Every word of the listing should be reproduced without alteration.

[[ Supplied information open ]]

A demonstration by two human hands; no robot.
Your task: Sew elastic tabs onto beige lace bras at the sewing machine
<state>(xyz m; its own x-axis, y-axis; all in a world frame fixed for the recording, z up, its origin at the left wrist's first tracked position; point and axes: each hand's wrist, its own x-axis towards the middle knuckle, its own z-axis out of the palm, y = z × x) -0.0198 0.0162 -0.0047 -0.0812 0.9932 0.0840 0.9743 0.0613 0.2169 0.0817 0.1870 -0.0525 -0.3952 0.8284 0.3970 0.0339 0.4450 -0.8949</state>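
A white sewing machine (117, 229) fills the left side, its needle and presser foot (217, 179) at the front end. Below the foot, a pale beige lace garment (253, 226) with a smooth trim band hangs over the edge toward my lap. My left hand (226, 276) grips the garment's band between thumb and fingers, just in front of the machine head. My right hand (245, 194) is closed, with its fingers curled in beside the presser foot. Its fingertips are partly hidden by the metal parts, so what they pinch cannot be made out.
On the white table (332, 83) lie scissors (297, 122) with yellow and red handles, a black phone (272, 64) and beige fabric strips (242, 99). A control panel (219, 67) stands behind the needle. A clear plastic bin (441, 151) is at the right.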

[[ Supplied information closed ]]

_Completed exercise:_
A demonstration by two human hands; no robot.
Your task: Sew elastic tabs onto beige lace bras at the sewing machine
<state>(xyz m; its own x-axis, y-axis; all in a world frame fixed for the recording, z up, its origin at the left wrist's first tracked position; point and axes: each hand's wrist, its own x-axis towards the middle knuckle, its own z-axis out of the palm, y = z × x) -0.0198 0.0162 -0.0047 -0.0812 0.9932 0.0840 0.9743 0.0613 0.2169 0.0817 0.1870 -0.0525 -0.3952 0.8284 0.3970 0.0339 0.4450 -0.8949</state>
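A white sewing machine (117, 229) fills the left side, its needle and presser foot (217, 179) at the front end. Below the foot, a pale beige lace garment (253, 226) with a smooth trim band hangs over the edge toward my lap. My left hand (226, 276) grips the garment's band between thumb and fingers, just in front of the machine head. My right hand (245, 194) is closed, with its fingers curled in beside the presser foot. Its fingertips are partly hidden by the metal parts, so what they pinch cannot be made out.
On the white table (332, 83) lie scissors (297, 122) with yellow and red handles, a black phone (272, 64) and beige fabric strips (242, 99). A control panel (219, 67) stands behind the needle. A clear plastic bin (441, 151) is at the right.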

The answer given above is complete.